_Work task:_
Please reproduce the listing in its entirety, exactly as written, but without images.

_Data extract:_
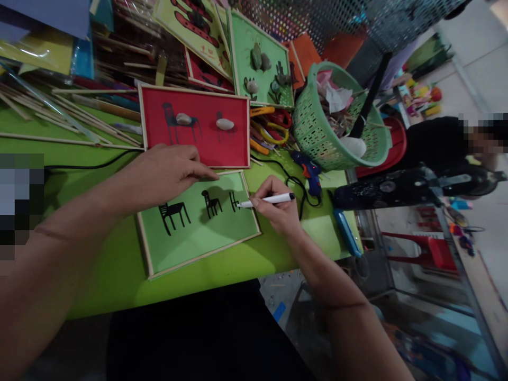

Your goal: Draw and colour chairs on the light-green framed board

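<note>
Between the fingers of my right hand [278,206] is a white marker [273,199] with a black end. Its tip meets the green framed board [206,238] at a small black chair drawing [234,201] near the right edge. Two larger black chair drawings, a middle one [211,204] and a left one [174,214], are on the same board. My left hand [174,169] lies over the board's top edge with its fingers stretched out. Just above sits a red framed board [198,151] with two pale stones on dark chair drawings.
Behind are a green framed picture with stones [260,69], a yellow framed picture [194,32] and loose wooden sticks [59,121]. Scissors [273,129], a blue glue gun [310,172] and a green basket [337,127] stand to the right. A person [432,143] is at far right.
</note>
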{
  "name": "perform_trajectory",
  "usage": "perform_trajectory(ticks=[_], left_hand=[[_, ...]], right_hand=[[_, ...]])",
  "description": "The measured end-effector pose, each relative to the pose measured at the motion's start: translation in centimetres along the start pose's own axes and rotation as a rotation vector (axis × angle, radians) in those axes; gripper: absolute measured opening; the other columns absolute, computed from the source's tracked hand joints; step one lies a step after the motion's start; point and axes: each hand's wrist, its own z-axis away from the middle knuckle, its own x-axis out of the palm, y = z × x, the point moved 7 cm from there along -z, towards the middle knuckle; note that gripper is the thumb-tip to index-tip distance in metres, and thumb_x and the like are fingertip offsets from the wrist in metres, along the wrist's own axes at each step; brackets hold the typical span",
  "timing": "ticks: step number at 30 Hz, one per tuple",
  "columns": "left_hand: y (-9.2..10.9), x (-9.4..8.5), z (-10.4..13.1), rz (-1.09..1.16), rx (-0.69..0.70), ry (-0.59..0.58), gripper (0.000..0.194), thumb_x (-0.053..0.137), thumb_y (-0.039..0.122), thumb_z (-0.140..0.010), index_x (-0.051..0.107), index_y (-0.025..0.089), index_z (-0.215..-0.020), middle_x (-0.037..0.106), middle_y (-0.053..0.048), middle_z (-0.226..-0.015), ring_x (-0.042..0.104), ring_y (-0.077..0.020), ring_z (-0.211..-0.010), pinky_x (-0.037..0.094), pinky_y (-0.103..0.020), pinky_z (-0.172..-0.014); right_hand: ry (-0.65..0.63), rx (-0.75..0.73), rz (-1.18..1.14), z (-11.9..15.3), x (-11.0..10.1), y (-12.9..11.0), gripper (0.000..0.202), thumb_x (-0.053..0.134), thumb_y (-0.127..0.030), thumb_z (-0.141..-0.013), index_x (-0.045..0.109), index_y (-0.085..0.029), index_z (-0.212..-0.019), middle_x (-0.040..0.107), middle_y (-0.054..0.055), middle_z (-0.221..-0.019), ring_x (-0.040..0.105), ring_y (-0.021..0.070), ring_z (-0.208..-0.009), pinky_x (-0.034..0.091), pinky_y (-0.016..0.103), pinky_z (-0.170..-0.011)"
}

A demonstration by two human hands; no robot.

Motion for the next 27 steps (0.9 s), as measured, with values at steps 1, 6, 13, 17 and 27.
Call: perform_trajectory(ticks=[1, 6, 13, 17, 27], left_hand=[[0.01, -0.03, 0.0, 0.002, 0.001, 0.001, 0.051, 0.042, 0.026, -0.105, 0.081, 0.037, -0.136, 0.07, -0.009, -0.109, 0.066, -0.0282, -0.101, 0.045, -0.038, -0.091], [0.25, -0.32, 0.11, -0.008, 0.005, 0.003, 0.05, 0.044, 0.023, -0.105, 0.081, 0.037, -0.135, 0.069, -0.008, -0.108, 0.065, -0.0265, -0.098, 0.044, -0.037, -0.088], [0.73, -0.62, 0.4, -0.023, 0.001, -0.006, 0.048, 0.046, 0.017, -0.107, 0.081, 0.031, -0.137, 0.065, -0.008, -0.107, 0.061, -0.0222, -0.096, 0.04, -0.034, -0.083], [0.58, -0.45, 0.26, -0.025, 0.011, 0.006, 0.047, 0.047, 0.017, -0.108, 0.081, 0.033, -0.136, 0.065, -0.008, -0.106, 0.061, -0.0227, -0.098, 0.04, -0.034, -0.083], [0.72, -0.48, 0.48, -0.01, 0.034, 0.015, 0.05, 0.045, 0.016, -0.107, 0.081, 0.031, -0.138, 0.063, -0.008, -0.105, 0.058, -0.0221, -0.096, 0.038, -0.034, -0.083]], right_hand=[[-0.001, 0.005, 0.004, 0.01, -0.01, 0.06, 0.02, 0.08, -0.032, -0.083, 0.063, -0.023, -0.075, 0.061, -0.004, -0.07, 0.05, 0.0136, -0.063, 0.039, 0.03, -0.06], [-0.001, 0.022, -0.002, 0.08, -0.14, 0.33, 0.021, 0.081, -0.032, -0.082, 0.063, -0.023, -0.076, 0.062, -0.003, -0.071, 0.052, 0.0146, -0.066, 0.04, 0.031, -0.062], [-0.007, 0.024, -0.022, 0.2, -0.06, 0.15, 0.019, 0.08, -0.029, -0.081, 0.064, -0.023, -0.074, 0.061, -0.003, -0.072, 0.054, 0.0153, -0.067, 0.041, 0.031, -0.063], [-0.011, 0.028, -0.008, 0.18, 0.0, 0.04, 0.019, 0.079, -0.031, -0.08, 0.063, -0.023, -0.072, 0.061, -0.003, -0.07, 0.053, 0.0157, -0.067, 0.042, 0.032, -0.063], [-0.014, 0.008, -0.029, 0.13, -0.01, 0.08, 0.018, 0.079, -0.029, -0.079, 0.063, -0.024, -0.073, 0.06, -0.003, -0.071, 0.055, 0.0156, -0.068, 0.043, 0.032, -0.064]])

_Reply to the exercise:_
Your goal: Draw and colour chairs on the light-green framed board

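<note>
Between the fingers of my right hand [278,206] is a white marker [273,199] with a black end. Its tip meets the green framed board [206,238] at a small black chair drawing [234,201] near the right edge. Two larger black chair drawings, a middle one [211,204] and a left one [174,214], are on the same board. My left hand [174,169] lies over the board's top edge with its fingers stretched out. Just above sits a red framed board [198,151] with two pale stones on dark chair drawings.
Behind are a green framed picture with stones [260,69], a yellow framed picture [194,32] and loose wooden sticks [59,121]. Scissors [273,129], a blue glue gun [310,172] and a green basket [337,127] stand to the right. A person [432,143] is at far right.
</note>
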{
  "name": "perform_trajectory",
  "usage": "perform_trajectory(ticks=[_], left_hand=[[_, ...]], right_hand=[[_, ...]])",
  "description": "The measured end-effector pose, each relative to the pose measured at the motion's start: translation in centimetres along the start pose's own axes and rotation as a rotation vector (axis × angle, radians) in those axes; gripper: absolute measured opening; the other columns absolute, computed from the source's tracked hand joints; step one lies a step after the motion's start; point and axes: each hand's wrist, its own z-axis away from the middle knuckle, its own x-axis out of the palm, y = z × x, the point moved 7 cm from there along -z, towards the middle knuckle; note that gripper is the thumb-tip to index-tip distance in metres, and thumb_x and the like are fingertip offsets from the wrist in metres, along the wrist's own axes at each step; brackets hold the typical span",
  "timing": "ticks: step number at 30 Hz, one per tuple",
  "columns": "left_hand: y (-9.2..10.9), x (-9.4..8.5), z (-10.4..13.1), rz (-1.09..1.16), rx (-0.69..0.70), ry (-0.59..0.58), gripper (0.000..0.194), thumb_x (-0.053..0.137), thumb_y (-0.039..0.122), thumb_z (-0.140..0.010), index_x (-0.051..0.107), index_y (-0.025..0.089), index_z (-0.215..-0.020), middle_x (-0.037..0.106), middle_y (-0.053..0.048), middle_z (-0.226..-0.015), ring_x (-0.042..0.104), ring_y (-0.077..0.020), ring_z (-0.211..-0.010), pinky_x (-0.037..0.094), pinky_y (-0.103..0.020), pinky_z (-0.172..-0.014); right_hand: ry (-0.65..0.63), rx (-0.75..0.73), rz (-1.18..1.14), z (-11.9..15.3), x (-11.0..10.1), y (-12.9..11.0), gripper (0.000..0.202), thumb_x (-0.053..0.134), thumb_y (-0.127..0.030), thumb_z (-0.141..-0.013), index_x (-0.045..0.109), index_y (-0.085..0.029), index_z (-0.212..-0.019), middle_x (-0.040..0.107), middle_y (-0.054..0.055), middle_z (-0.221..-0.019), ring_x (-0.040..0.105), ring_y (-0.021..0.070), ring_z (-0.208..-0.009), pinky_x (-0.034..0.091), pinky_y (-0.016..0.103), pinky_z (-0.170..-0.011)"
}

A demonstration by two human hands; no robot.

Motion for the next 27 steps (0.9 s), as measured, with values at steps 1, 6, 13, 17 and 27.
Call: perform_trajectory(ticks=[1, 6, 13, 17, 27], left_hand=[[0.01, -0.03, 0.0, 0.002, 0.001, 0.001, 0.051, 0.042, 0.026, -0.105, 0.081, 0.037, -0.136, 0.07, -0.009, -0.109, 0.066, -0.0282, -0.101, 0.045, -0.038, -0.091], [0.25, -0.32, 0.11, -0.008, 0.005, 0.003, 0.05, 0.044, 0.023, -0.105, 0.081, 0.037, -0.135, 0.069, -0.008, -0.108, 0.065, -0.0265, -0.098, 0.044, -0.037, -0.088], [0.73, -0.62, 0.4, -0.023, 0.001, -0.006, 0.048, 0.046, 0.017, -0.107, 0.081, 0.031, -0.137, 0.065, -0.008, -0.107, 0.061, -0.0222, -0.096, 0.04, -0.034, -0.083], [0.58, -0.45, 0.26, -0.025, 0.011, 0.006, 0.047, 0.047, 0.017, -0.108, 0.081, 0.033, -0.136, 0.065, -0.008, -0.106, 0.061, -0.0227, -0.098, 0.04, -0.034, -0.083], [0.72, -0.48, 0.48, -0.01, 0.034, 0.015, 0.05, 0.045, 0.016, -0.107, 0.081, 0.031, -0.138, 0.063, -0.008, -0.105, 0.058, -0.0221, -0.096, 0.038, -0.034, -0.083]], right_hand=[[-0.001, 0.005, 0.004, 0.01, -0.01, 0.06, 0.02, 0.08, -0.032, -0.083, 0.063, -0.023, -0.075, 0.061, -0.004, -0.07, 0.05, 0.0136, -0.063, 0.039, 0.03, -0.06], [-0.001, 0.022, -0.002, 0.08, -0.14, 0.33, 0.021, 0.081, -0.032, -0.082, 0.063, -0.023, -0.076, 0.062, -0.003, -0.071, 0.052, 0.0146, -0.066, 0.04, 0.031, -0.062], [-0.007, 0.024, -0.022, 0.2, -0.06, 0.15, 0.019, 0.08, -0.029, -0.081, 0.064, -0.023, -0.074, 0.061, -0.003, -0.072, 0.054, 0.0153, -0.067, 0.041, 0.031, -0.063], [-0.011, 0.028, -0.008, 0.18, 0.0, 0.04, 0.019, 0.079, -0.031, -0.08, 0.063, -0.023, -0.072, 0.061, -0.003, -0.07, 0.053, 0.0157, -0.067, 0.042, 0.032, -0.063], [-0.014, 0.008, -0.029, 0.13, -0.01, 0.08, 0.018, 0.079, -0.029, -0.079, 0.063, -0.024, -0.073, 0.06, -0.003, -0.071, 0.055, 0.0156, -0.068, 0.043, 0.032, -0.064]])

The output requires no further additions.